We all wanna be Free from pain & Free from hell Free from the sadness & Free from that mental jail Free from depression & Free from the Anger Free from the fears & Free from self danger Free from the one thing we run from the most Free from self destruction & hurting those we love most What’s the price from freedom? What are the steps to be taken? How much can be build up before one begins to lose patience? What’s the destination to freedom? Is it worth being free? If the truth lies within existence, how long before they begin to see?
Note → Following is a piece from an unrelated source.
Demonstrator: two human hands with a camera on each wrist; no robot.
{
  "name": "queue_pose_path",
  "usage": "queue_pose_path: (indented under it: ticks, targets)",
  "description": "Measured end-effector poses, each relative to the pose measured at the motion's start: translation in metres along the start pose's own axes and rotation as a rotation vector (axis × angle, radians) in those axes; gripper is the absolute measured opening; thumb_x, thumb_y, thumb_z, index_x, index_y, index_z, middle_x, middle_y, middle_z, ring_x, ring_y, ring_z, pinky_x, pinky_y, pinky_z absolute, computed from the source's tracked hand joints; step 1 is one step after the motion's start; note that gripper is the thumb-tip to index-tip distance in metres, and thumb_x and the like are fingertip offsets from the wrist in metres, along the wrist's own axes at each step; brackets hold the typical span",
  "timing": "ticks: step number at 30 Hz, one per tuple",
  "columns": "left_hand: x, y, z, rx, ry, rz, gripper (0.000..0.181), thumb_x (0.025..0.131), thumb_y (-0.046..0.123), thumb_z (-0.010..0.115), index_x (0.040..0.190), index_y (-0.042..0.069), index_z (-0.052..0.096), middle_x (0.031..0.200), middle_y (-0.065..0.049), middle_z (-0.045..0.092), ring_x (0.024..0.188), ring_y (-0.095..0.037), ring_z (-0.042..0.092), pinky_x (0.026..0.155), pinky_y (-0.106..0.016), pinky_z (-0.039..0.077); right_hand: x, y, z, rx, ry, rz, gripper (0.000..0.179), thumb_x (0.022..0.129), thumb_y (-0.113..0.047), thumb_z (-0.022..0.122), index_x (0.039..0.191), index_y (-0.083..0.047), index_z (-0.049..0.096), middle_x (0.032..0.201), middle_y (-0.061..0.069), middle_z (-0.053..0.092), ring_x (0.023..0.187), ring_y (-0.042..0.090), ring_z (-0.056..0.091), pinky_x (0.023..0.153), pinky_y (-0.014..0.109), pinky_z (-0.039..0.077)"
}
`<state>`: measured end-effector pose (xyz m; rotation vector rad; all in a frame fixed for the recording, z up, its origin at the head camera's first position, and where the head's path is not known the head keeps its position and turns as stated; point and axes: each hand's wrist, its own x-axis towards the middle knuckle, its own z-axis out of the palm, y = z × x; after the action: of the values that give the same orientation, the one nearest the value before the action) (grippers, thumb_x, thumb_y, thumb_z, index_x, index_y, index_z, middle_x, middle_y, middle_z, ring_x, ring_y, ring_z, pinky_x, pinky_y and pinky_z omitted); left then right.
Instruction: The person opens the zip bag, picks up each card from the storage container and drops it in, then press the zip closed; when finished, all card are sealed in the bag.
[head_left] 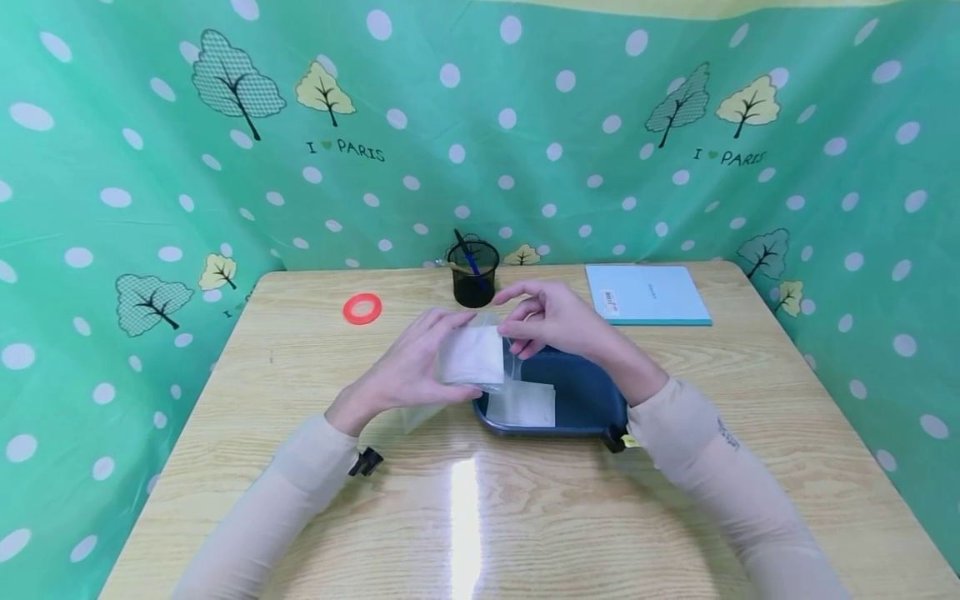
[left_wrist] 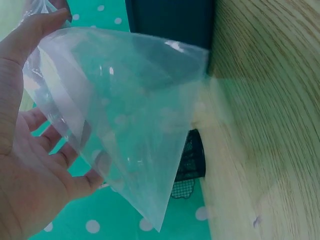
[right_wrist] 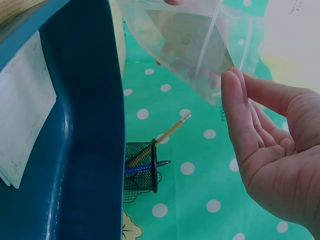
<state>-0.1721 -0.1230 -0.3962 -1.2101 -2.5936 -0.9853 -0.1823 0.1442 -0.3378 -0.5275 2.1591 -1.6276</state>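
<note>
My left hand (head_left: pixel 416 362) grips a clear zip bag (left_wrist: pixel 145 100) between thumb and fingers. Inside the bag lies a white paper stack (head_left: pixel 472 357), seen also as a pale square through the plastic in the left wrist view. At the bag's zip end, the thumb and index finger of my right hand (right_wrist: pixel 280 130) pinch a corner of the paper or the bag's edge; which one is hard to tell. Below the hands stands a dark blue tray (head_left: pixel 588 392) with more white paper sheets (head_left: pixel 525 406) in its left part.
Behind the hands stands a black mesh pen cup (head_left: pixel 474 287) with a pencil and pens. An orange-red ring (head_left: pixel 362 308) lies back left, a light blue notebook (head_left: pixel 648 293) back right. Partly under the left hand, something clear and flat (head_left: pixel 420 415) lies on the wooden table (head_left: pixel 360 533).
</note>
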Motion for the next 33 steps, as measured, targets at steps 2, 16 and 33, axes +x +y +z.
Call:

Free every Lost Soul from themselves & from the harm they’ve endured Reveal the light & show them a new world that’s waiting to be explored Do you wanna Free or forever exist within the pain that traps you? Do you seek Happiness or forever remain with the hell you’re attached to? Seek Freedom or remain a slave to what you’re afraid to depart from Be Free from the chains on your life or continue to be controlled by the mind Be Free or forever pay the price for the same uncommitted crime Slaves to the mind, slaves to that addiction, & slaves to the pain Suffering the most due to commitment & it’s ourselves that we blame What’s Freedom? How long does it take one to find it? Silence speaks very clear for the scars that rest behind it Just wanna be Free, free from everything that you’ve been running from your whole life And if Freedom is really what they make it out to be, is there a sacrifice?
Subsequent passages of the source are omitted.